Game theory highlights power of local reporting in vaccine decisions
Computational modeling of social networks suggests that vaccination programs are more successful in containing disease when individuals have access to local information about disease prevalence. Anupama Sharma of The Institute of Mathematical Sciences in Chennai, India, and colleagues present these findings in PLOS Computational Biology.
The success of vaccination programs can eventually undercut their effectiveness when individuals choose not to get vaccinated because they believe they are protected by herd immunity. During an epidemic, a person who previously avoided vaccination may perceive higher risk of infection and choose to get vaccinated. Such decision-making is influenced by the person's access to information about disease prevalence at the local or global level.
To explore how disease prevalence information influences the success of a vaccination program, Sharma and colleagues employed a computational modeling approach. Using principles of game theory, they probed the relative importance of information about disease prevalence in an individual's local neighborhood versus disease prevalence in the entire population.

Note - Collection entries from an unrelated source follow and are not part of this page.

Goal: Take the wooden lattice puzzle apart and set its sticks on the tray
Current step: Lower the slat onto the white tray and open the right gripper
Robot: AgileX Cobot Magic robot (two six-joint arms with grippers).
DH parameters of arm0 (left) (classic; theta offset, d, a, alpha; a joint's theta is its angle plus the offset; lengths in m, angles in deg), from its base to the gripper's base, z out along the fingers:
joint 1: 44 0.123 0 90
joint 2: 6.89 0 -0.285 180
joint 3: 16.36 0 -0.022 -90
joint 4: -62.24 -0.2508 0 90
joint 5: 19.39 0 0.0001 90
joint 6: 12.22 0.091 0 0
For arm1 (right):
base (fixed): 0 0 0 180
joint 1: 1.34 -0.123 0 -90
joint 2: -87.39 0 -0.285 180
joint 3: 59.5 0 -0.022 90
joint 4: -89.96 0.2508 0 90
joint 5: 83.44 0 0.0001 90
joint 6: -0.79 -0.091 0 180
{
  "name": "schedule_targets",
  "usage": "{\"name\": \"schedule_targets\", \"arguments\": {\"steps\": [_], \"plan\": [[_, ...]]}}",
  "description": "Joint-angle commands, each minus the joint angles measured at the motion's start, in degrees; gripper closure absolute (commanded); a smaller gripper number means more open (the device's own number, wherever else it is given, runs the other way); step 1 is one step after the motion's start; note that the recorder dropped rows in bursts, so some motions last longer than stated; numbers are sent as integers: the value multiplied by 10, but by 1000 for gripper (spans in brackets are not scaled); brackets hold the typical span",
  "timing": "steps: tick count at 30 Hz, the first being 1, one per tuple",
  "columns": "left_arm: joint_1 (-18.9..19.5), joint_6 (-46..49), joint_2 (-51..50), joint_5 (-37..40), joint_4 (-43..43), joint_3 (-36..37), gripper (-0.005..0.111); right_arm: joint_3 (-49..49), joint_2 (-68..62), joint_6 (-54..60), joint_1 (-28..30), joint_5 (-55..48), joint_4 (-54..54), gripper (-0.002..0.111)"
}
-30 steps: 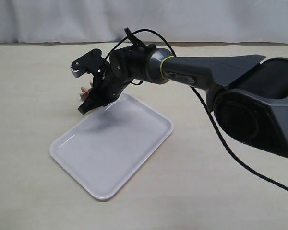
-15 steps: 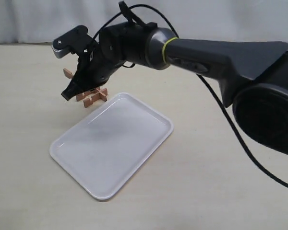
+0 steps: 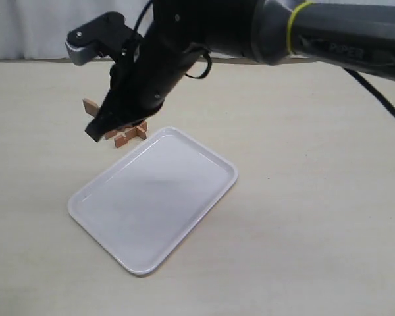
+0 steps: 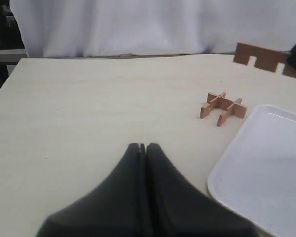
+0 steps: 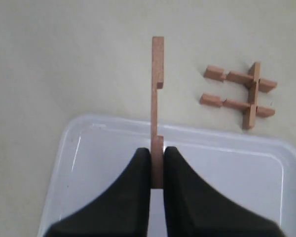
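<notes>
Since the right gripper [image 5: 157, 155] is clamped on just one end of a stick [image 5: 158, 89], the notched length pokes out free — handy for laying it flat on the tray [image 3: 184, 197], I'd guess. It's held up in the air off the tray's 11 o'clock side. The wooden lattice puzzle [image 3: 127, 134] sits on the table [image 3: 303, 230] just beside that corner. Meanwhile the left gripper [image 4: 142, 148] is pinched together on nothing, well apart — probably just keeping clear.

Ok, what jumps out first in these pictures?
The right gripper, shut on one notched stick, holds it in the air near the tray. Beside the tray, the rest of the wooden lattice puzzle lies on the table, three pieces interlocked.
</notes>
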Motion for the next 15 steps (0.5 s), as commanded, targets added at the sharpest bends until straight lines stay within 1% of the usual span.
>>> {"name": "schedule_targets", "arguments": {"steps": [1, 5, 8, 11, 15], "plan": [[0, -2, 1, -5, -2, 2, 107, 133, 52, 16, 0, 88, 4, 104], [0, -2, 1, -5, -2, 2, 107, 233, 78, 31, 0, 171, 34, 104], [0, -2, 1, -5, -2, 2, 107, 285, 82, 55, 0, 230, 87, 104], [0, -2, 1, -5, -2, 2, 107, 308, 67, 60, 0, 249, 145, 104], [0, -2, 1, -5, -2, 2, 107, 308, 40, 60, -7, 244, 149, 104]]}}
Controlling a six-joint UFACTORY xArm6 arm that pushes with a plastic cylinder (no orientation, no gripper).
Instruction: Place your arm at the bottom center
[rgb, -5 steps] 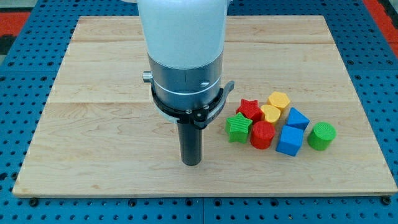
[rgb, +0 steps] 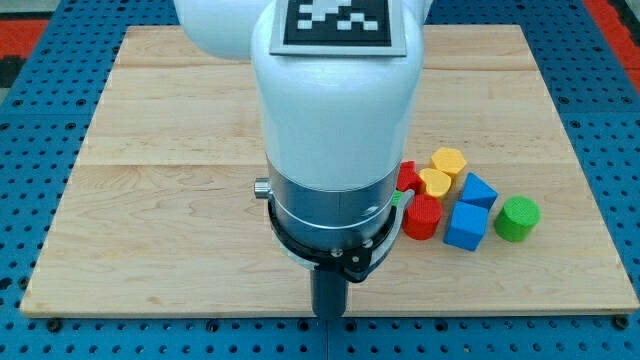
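Note:
My tip (rgb: 329, 314) rests at the bottom edge of the wooden board (rgb: 150, 200), near its centre. The arm's white and grey body fills the middle of the view. To the tip's upper right lies a cluster of blocks: a red star (rgb: 407, 176) partly hidden by the arm, a red cylinder (rgb: 423, 216), two yellow blocks (rgb: 449, 161) (rgb: 435, 183), two blue cubes (rgb: 478, 189) (rgb: 465, 226), and a green cylinder (rgb: 517, 218). A sliver of a green block (rgb: 398, 199) shows beside the arm. The tip touches no block.
Blue pegboard (rgb: 40, 330) surrounds the board on all sides. A red area (rgb: 25, 30) shows at the view's top left corner.
The arm has moved toward the view's bottom and slightly right; the tip went from mid-lower board to its bottom edge. The arm now hides most of the green star. Blocks have not moved.

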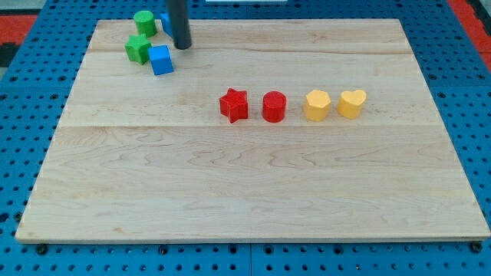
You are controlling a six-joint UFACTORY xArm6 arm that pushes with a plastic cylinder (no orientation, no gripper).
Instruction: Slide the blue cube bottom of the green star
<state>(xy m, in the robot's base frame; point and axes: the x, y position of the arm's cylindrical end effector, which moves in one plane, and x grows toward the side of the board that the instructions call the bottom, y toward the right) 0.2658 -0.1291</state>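
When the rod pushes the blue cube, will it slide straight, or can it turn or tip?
The blue cube has flat faces and sits low on the smooth wooden board, so it will probably slide, not roll or tip. An off-centre push would likely turn it. My tip is just above-right of it, and the green star touches its left, so it may nudge that.

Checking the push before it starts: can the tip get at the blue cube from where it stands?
Probably yes. My tip stands just up and right of the blue cube with bare board between them. The green star touches the cube's left side, away from the approach.
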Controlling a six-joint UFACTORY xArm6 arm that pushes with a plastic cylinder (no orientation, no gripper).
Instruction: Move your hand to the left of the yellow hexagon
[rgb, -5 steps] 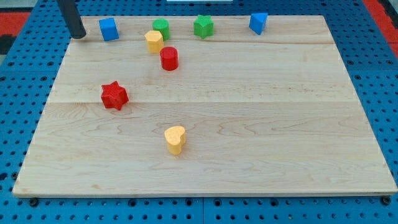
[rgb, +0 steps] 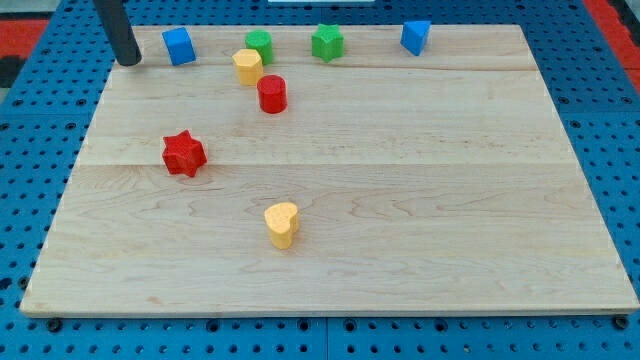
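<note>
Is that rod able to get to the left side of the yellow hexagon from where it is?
Probably yes: my tip only has the blue block nearby, leaving bare board before the yellow hexagon.

Bright, even illumination is provided from above, and no dim areas are seen on the wooden board (rgb: 400, 200). Only short, soft shadows are cast: a faint one lies beside the red star block (rgb: 184, 153), and another beside the yellow heart-shaped block (rgb: 282, 223). A mild sheen is seen on the pale wood near the view's top. Colours are rendered saturated. Focus is held across the board, though block edges appear slightly soft. The board's outline is rendered as a trapezoid by perspective.
</note>
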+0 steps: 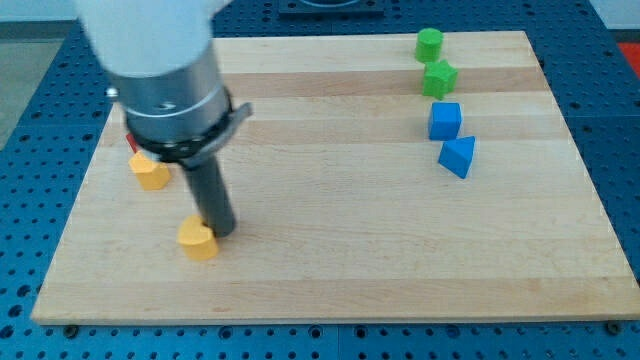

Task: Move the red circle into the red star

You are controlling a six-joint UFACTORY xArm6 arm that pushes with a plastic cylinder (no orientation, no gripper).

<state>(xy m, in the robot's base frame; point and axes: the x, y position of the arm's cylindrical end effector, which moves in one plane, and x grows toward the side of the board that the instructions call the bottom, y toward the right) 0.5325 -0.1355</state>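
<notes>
Only a small sliver of red (131, 143) shows at the view's left, behind the arm's grey body and just above a yellow block; I cannot tell its shape, nor whether it is the circle or the star. No other red block shows. My tip (221, 232) rests on the board at the lower left, touching the right side of a yellow heart-like block (198, 240). The arm's grey and white body (165, 70) hides the board's upper left.
A yellow hexagon-like block (151, 171) lies at the left, below the red sliver. At the upper right stand a green cylinder (429, 43), a green star-like block (439, 78), a blue cube (445, 121) and a blue triangle (457, 156). The wooden board (340, 200) has blue pegboard around it.
</notes>
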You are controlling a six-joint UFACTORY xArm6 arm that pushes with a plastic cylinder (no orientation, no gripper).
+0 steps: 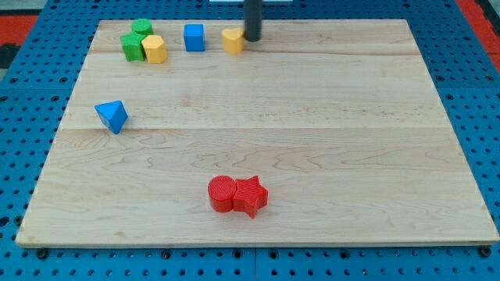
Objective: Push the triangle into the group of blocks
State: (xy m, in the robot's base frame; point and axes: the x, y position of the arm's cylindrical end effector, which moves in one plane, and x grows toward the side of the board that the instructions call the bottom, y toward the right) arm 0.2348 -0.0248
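Note:
A blue triangle block lies alone near the board's left side. Near the view's top left sit a green block, a second green block and a yellow block, touching one another. A blue cube stands a little to their right. A yellow block sits further right. My tip is at the view's top, right beside that yellow block on its right side, far from the triangle.
A red cylinder and a red star block touch each other near the view's bottom centre. The wooden board rests on a blue pegboard surface.

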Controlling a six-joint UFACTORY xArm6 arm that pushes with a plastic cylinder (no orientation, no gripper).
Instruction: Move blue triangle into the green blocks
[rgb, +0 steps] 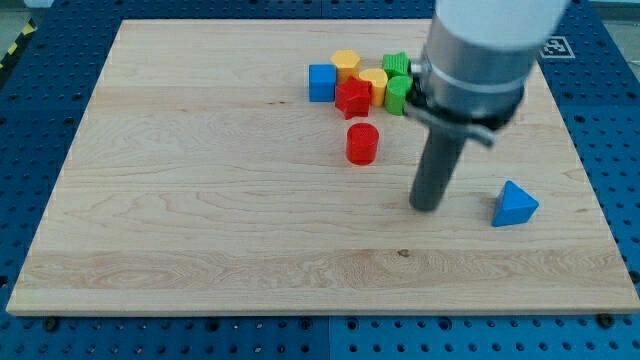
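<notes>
The blue triangle (514, 204) lies alone on the wooden board (200, 200) at the view's right. My tip (427, 207) rests on the board to the triangle's left, a clear gap apart. Two green blocks sit at the view's top centre: one green block (396, 65) at the back and a green cylinder (398, 96) just below it, both partly hidden by the arm (480, 55). They lie above my tip.
A cluster stands beside the green blocks: a blue cube (321, 82), a yellow block (346, 64), another yellow block (373, 82) and a red star-like block (352, 98). A red cylinder (362, 143) stands below them, left of my tip.
</notes>
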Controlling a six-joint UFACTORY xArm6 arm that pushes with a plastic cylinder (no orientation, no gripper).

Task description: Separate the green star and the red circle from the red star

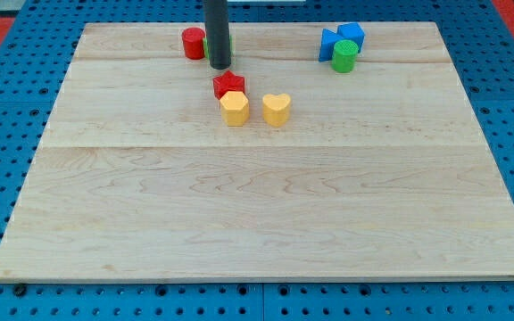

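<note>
The red circle [193, 43] stands near the view's top left of centre. The green star [228, 43] is mostly hidden behind my rod, with only green slivers showing beside it. The red star [228, 84] lies below them, touching a yellow hexagon block [234, 109]. My tip [219, 66] is just right of the red circle, in front of the green star and above the red star.
A yellow heart [276, 109] lies right of the yellow hexagon. At the view's top right, two blue blocks [339, 39] and a green cylinder [344, 56] cluster together. The wooden board [257, 205] sits on a blue pegboard.
</note>
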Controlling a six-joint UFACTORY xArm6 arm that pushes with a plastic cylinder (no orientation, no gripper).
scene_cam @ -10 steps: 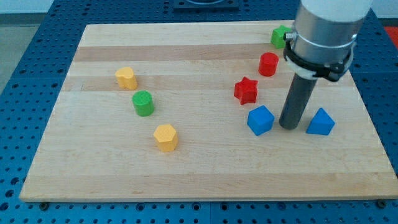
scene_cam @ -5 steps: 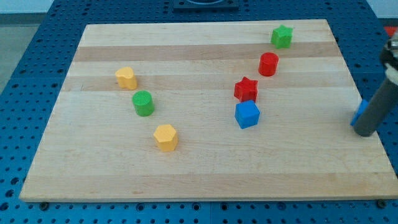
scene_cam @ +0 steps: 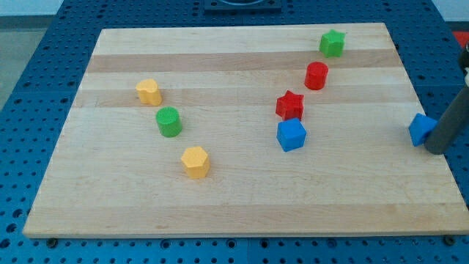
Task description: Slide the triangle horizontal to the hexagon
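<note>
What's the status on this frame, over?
My tip at the board's right edge, touching the blue triangle on its right side. Yellow hexagon far off toward the view's left. Blue cube sits between them.

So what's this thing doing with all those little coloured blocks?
A robot arm's dark rod is pushing a small blue triangle block across the wooden board. My tip sits against the triangle's right side, at the board's right edge. The yellow hexagon block lies far off toward the view's left, lower down.

My tip touches the triangle at the board's right edge.
</note>
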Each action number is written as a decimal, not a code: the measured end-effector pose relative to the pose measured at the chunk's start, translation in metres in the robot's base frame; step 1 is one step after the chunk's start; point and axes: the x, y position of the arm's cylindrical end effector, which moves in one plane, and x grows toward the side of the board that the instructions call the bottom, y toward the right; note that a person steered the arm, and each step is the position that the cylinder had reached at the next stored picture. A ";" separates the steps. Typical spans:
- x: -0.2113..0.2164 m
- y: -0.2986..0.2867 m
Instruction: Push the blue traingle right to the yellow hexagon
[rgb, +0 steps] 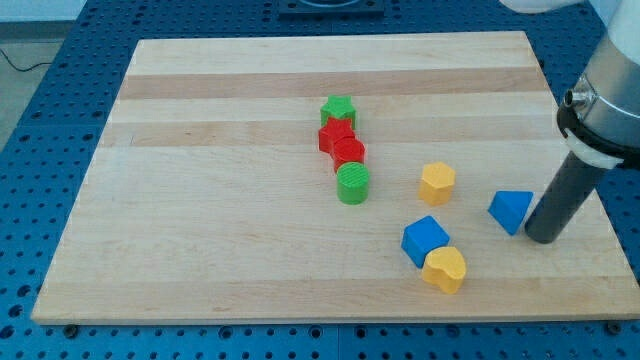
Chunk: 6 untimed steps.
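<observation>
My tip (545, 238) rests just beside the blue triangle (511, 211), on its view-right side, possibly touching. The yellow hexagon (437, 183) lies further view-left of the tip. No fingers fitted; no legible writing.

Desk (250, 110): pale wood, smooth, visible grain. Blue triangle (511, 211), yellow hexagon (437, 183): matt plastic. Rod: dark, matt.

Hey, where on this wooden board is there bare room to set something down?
The view's left half of the board, left of the green and red column, is bare, as is the top strip. It is crowded bottom right: yellow hexagon, blue triangle, blue cube, yellow heart, with my tip right of the triangle.
</observation>
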 end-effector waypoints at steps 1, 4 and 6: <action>-0.010 -0.006; -0.028 -0.082; -0.027 -0.100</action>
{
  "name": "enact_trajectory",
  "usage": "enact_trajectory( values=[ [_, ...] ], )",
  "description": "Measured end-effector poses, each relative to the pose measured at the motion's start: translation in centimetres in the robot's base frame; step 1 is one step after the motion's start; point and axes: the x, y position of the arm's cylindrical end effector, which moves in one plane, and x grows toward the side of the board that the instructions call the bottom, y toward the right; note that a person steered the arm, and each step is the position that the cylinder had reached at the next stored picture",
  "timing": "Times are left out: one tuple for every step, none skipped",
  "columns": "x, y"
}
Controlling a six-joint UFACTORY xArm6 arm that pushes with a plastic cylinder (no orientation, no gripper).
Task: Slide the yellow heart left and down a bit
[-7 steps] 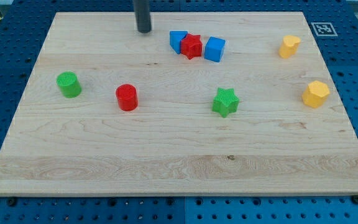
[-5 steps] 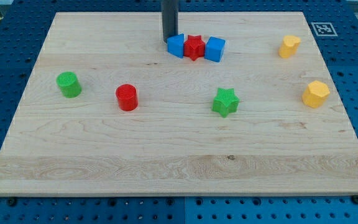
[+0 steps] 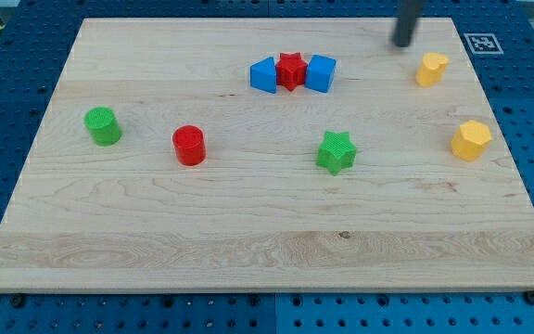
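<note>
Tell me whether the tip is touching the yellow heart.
No: my tip stands apart from the yellow heart, up and to its left.

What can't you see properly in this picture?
- My tip, above-left of the small yellow heart block in the camera view: motion-blurred, so its exact end is unclear.
- The dark rod: cut off by the view's top edge.
- The red star block: its sides are hidden by the two blue blocks pressed beside it.

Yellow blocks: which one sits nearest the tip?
The yellow heart at the view's top right, just right of my tip; the yellow hexagon lies lower.
</note>
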Motion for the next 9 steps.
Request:
enact_trajectory(
  values=[
    [3.9,6.8],
    [7.6,6.4],
    [7.0,-0.1],
    [6.5,-8.6],
    [6.5,-11.6],
    [4.6,-8.1],
    [2.3,-4.8],
    [-0.1,-6.5],
    [-1.3,-12.1]
  ],
)
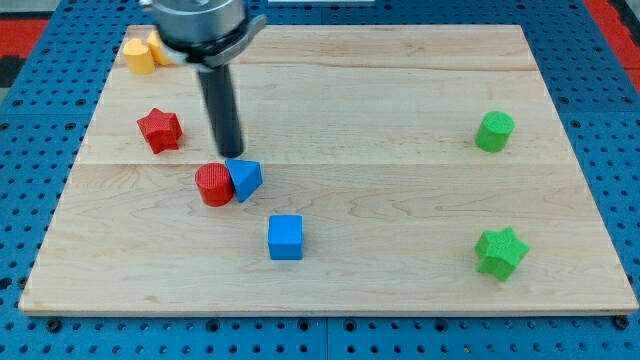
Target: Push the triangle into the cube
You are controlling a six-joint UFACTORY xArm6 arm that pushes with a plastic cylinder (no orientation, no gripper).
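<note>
Nearest the view's bottom edge of the wooden board [330,290]: blue cube [285,237] sat left of centre, flat on the wood, nothing touching it; green star [500,251] was at about the same depth but well apart, near the board's right edge, view's bottom right.

Next row up: blue triangle [245,177] lay just above and slightly left of the cube, w/ a clear gap between them, no contact; red cylinder [213,185] was right against the triangle's left side, looked like touching.

My tip [232,155] was down at the top edge of the triangle, at or v. close to its upper-left corner; couldn't tell from this angle if it was actually in contact; rod ran straight up from there into the dark arm housing at the view's top.

No hand/jaw on this rig, just the bare rod, so nothing clenched or grasped; triangle lay loose on the board.

Further back: red star [159,130] sat left of the rod, apart from cyl and tri; green cylinder [494,131] was far right, above the green star.

Farthest, top left corner: yellow block [138,55] and an orange block [156,45] just beside it, partly hidden behind the arm; shapes unclear.
</note>
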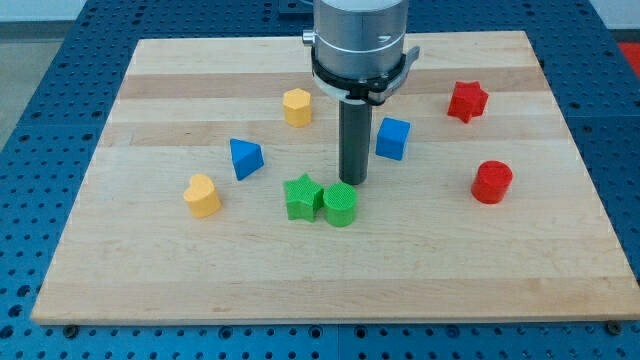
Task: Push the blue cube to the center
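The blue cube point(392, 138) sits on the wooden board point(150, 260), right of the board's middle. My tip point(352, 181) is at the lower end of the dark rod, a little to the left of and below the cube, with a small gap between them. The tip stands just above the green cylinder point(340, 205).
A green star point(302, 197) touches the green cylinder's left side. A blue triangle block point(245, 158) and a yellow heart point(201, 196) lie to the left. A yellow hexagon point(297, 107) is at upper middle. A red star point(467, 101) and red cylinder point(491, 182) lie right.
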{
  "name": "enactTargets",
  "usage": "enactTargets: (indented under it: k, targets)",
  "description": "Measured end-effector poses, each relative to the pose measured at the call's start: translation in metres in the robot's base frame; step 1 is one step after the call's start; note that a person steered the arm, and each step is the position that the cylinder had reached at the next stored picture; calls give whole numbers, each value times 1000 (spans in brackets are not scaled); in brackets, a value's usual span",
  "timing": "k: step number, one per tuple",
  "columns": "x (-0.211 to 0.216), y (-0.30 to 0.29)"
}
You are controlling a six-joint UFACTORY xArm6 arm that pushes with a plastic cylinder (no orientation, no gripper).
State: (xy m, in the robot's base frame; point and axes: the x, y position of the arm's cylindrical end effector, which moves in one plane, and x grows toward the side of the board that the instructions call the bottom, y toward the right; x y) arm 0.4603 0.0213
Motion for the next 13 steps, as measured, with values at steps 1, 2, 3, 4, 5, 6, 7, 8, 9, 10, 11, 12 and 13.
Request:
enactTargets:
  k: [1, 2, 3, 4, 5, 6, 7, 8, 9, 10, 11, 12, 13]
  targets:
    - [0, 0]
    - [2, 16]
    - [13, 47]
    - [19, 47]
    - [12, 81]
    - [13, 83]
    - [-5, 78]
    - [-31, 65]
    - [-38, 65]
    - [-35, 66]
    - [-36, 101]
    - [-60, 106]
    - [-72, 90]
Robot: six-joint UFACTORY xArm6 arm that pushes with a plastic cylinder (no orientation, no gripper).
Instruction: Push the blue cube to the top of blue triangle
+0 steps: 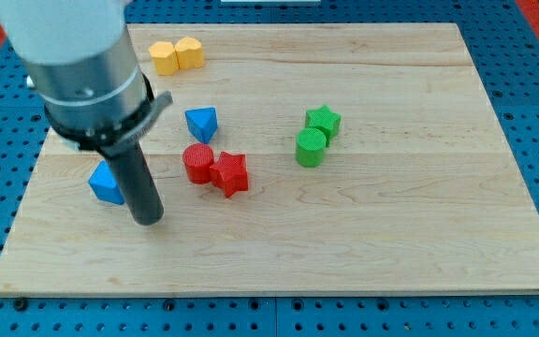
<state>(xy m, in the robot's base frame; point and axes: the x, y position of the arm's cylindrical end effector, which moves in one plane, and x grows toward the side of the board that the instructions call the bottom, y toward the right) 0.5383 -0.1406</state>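
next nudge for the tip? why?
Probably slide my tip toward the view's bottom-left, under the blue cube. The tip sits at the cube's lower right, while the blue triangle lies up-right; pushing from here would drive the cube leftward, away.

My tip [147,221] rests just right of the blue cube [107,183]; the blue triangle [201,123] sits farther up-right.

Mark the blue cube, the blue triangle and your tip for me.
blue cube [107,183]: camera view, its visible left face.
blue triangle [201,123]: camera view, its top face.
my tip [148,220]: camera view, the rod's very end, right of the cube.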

The analysis shows that when individuals rely on global disease prevalence information, for instance obtained from mass media, vaccination is unable to prevent a large section of the population from becoming infected. In contrast, when individuals make vaccination decisions that are appropriate to their immediate circumstances, the final size of an epidemic outbreak may be smaller.
"While mass immunization programs are a crucial bulwark against pandemic outbreaks, it is essential to ensure that incidence information is disseminated strategically," Sharma says. "Our findings argue strongly for a transparent system of disseminating detailed incidence data, whereby individuals have real-time access to local information and do not rely only on mass media coverage."
Future research could take into account further complexities, such as dynamic social networks that change over the course of an epidemic or individual's varying perceptions of severity between diseases like Ebola and influenza. The authors also suggest that their computational framework could be extended to explore the influence of opinions about vaccination shared over online social networks that are very different from the networks over which a disease spreads.